Monday, October 12, 2015

Awkward ibis navigates utility wire

Many birds like to perch on utility wires. I have seen belted kingfishers, mockingbirds, doves and cardinals sitting on the cable that stretches above the brackish pond by our New Smyrna Beach house.

But recently, I saw something different: American white ibises, Eudocimus albus, were on the wire.

Only two of the five birds had stable perches on the utilities pole. Both of those ibises — one adult that was completely white except for black wingtips, and one younger bird, which was a mottled combination of brownish-gray feathers — were busily preening while the remaining flock struggled to find purchase on the utility cable.

Two ibises stands easily on top of utily poles while an immature bird tries to steady himself on the wire

Although the American white ibis often perches and roosts in trees, its two-foot tall body with a three-foot wide wingspan seems too big to balance on such a thin wire. I had come outside that morning to brush my hair, but the incongruity of what I saw on the wire was so striking, I put my hairbrush aside and picked the camera up instead.

The American white ibis is a common bird in Central Florida found in coastal areas to inland regions, where it often probes the ground with its long downward curved orangish beak in search of small prey. It isn’t fussy about where it hunts, frequenting the shallow water of estuaries to overwatered lawns in subdivisions in search of crayfish, crabs, worms, insects, frogs, snakes, fish and snails.

Using their long curved beaks, ibises search for food in a residential yard

Because ibises are social birds, it’s rare to see just one. They travel, feed and roost in flocks that can number in the thousands. The ibises I saw were in a small group of about five birds with a few others flying in every so often.

As I watched, one young ibis stood out. He was trying his darnedest to make his way across the cable to the utility pole where the other two birds already were situated. Awkward as a gawky teen, he swayed unsteadily, tottering back and forth and using his wings for balance as he took one tentative step after another.

Knock-kneed and awkward, a juvenile ibis tries to keep its balance on a utility line

The young ibis was concentrating on his task, and I was concentrating on him. I found his avian tightrope act riveting. While the poor bird’s struggle to maintain balance resulted in an entertaining display of acrobatic antics for me to watch, I doubt if the ibis found it enjoyable.

Watch the ibis navigate the wire

After repeated attempts to get his footing under control, the brownish-gray-feathered bird finally managed to reach the pole where the two other members of his flock contentedly perched. But was he rewarded for his hard work and successful maneuvering with a stable spot to stand?

He was not.

The two ibises already there completely ignored him. They showed no intention to move over or make room for the newcomer to stand. As if that wasn’t disappointing enough, another juvenile ibis standing on the wire close to the pole tried to chase him off by poking him with his beak. Sensing the futility of his efforts, the immature ibis eventually gave up, flying off to land on a dead tree nearby.

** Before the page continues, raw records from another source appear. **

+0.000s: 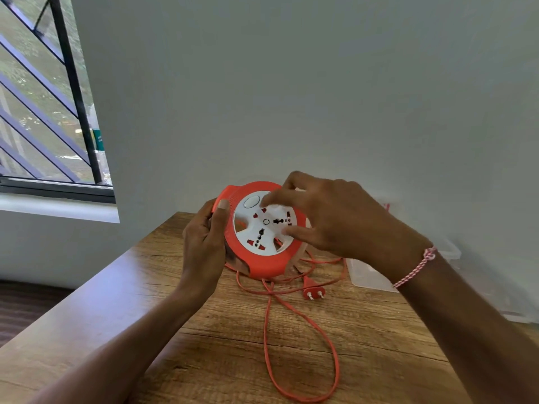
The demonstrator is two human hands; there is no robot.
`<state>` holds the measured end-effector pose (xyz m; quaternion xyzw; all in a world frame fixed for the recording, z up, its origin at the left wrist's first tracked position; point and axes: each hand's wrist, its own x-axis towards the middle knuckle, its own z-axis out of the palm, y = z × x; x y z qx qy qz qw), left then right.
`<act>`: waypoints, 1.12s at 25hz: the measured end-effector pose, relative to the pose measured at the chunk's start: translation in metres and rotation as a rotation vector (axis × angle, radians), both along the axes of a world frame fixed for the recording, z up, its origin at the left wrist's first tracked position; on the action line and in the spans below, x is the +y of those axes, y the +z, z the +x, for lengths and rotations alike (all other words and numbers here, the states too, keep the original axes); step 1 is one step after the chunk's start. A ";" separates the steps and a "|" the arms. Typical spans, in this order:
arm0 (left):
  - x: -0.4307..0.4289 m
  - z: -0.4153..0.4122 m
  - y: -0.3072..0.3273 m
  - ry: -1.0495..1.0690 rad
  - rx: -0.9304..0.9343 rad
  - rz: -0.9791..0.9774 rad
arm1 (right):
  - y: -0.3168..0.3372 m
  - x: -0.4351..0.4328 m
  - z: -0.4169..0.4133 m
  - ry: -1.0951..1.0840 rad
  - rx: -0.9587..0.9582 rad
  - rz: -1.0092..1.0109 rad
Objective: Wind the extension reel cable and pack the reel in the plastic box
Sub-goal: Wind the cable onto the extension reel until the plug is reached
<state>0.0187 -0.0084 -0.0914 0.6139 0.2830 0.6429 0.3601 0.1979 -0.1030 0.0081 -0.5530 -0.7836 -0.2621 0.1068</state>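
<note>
We are gripping the orange rim of the extension reel (259,228) with our left hand (204,243), fingers closed around its nine o'clock edge, tilting the socket face toward us and steadying the housing. Our right hand (329,220) is resting spread fingertips (291,230) on the white hub (264,224), apparently to turn it and draw in cable. The orange cable (300,339) is trailing loose toward six o'clock across the wooden table (393,345), its plug (313,288) lying nearby. The clear plastic box (367,275) is waiting at three o'clock, partly hidden behind our wrist
</note>
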 end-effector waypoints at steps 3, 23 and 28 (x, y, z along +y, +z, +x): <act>-0.002 0.000 0.001 -0.030 -0.005 -0.012 | -0.007 0.001 -0.006 -0.026 -0.180 -0.069; -0.006 0.004 -0.007 -0.013 0.049 0.065 | -0.054 0.015 -0.034 -0.133 0.454 0.191; -0.002 0.003 -0.007 0.014 0.026 0.054 | -0.047 0.016 -0.033 -0.146 0.833 -0.023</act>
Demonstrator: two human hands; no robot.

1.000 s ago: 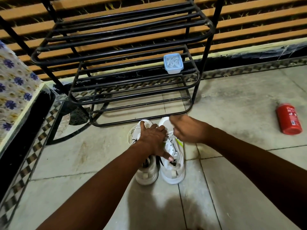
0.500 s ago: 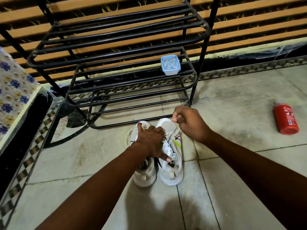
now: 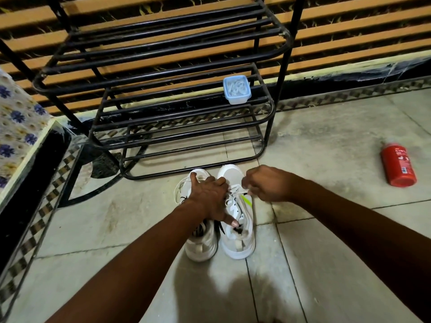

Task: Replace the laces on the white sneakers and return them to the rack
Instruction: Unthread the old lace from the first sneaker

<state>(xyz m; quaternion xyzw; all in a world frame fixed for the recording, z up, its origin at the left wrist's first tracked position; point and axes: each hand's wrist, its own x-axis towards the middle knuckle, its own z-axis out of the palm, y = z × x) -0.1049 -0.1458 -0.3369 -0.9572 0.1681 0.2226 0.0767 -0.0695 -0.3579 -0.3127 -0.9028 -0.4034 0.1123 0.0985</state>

Trees make much more stable perches for ibises than telephone wires

My unexpected wildlife encounter was more than just entertainment or a brief peek into American white ibis behaviors. It also made me think. No matter who or what you are — young bird or old person — learning the ways of the world isn’t easy. No matter how hard you try, navigation is often wobbly, unstable and tricky. Even if you manage not to slip or fall, there’s no guarantee you’ll reach your intended target. And sometimes, even when you’re almost there, insurmountable obstacles can force you to give up.

The important thing, however, is that a safe place to settle is often nearby. Getting there may mean a change of plans — sometimes you have to separate from the flock to become the lone bird on a snag — but at least you know you have tried your hardest, done your best and been rewarded with a peaceful place to rest.

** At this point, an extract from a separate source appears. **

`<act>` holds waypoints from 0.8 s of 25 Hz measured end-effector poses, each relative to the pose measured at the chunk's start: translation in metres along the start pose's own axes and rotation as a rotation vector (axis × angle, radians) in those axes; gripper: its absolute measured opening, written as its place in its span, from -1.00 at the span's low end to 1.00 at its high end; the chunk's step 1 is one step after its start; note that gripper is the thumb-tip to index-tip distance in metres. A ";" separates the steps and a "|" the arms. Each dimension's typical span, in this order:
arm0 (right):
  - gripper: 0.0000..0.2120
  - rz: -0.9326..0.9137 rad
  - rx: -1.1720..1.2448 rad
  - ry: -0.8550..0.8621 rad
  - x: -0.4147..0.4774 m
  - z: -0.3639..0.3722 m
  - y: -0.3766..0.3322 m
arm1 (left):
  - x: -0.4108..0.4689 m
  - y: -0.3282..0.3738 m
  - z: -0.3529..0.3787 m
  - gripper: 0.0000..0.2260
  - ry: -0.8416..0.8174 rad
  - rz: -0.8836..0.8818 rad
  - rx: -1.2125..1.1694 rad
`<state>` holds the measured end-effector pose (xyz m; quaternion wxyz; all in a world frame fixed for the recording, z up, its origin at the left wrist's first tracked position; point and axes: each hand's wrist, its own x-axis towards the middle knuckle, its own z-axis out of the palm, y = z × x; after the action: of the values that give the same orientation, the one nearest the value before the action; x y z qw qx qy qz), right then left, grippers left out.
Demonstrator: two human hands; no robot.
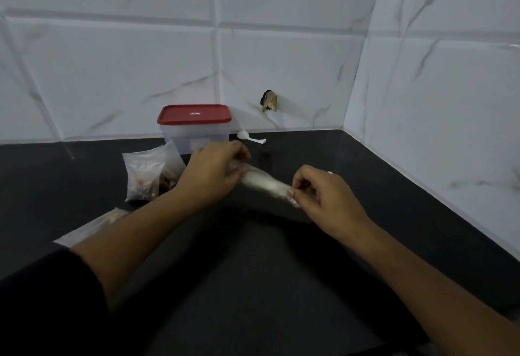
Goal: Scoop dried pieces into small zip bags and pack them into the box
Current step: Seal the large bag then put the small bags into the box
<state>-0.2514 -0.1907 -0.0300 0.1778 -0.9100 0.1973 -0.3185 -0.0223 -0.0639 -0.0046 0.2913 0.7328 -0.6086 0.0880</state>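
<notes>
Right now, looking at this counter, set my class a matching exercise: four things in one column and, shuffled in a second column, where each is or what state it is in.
Column one
1. box
2. spoon
3. small zip bag
4. bag of dried pieces

Column two
A. pinched between the left hand and the right hand
B. lies on the counter, right of the box
C. closed with a red lid
D. sits on the counter, left of the left hand

Pairs: 1-C, 2-B, 3-A, 4-D
</notes>
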 end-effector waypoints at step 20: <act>-0.01 0.349 -0.504 -0.310 -0.002 0.021 0.038 | 0.095 -0.012 0.110 -0.46 -0.545 -0.025 0.142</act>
<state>-0.2484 -0.2184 -0.0640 0.0270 -0.9154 0.3932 -0.0825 -0.0127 -0.2011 -0.0522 0.0656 0.7554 -0.6478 -0.0735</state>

  1. Thanks for the great video (music was so fitting!) ,and the article was informative, fun, and thought provoking!

    1. hi bobbi! thanks so much for commenting. it means a lot to me to know you are reading and (hopefully) enjoying my posts. <3

  2. I follow you always and am truly enlightened, amazed and amused by your blog. I am a native Floridian since 1953 (64 yrs. old) and need to comment more to you. I live in Fruitland Park and know so many of the places you visit. Thank you for your information and wonderful videos.

    1. What a kind comment, Rennie! Thank you so much for taking the time to read my posts and watch the videos. I really enjoyed making this most recent video. The ibises were just so gawky and awkward on the wire. I hope you will continue to comment in the future.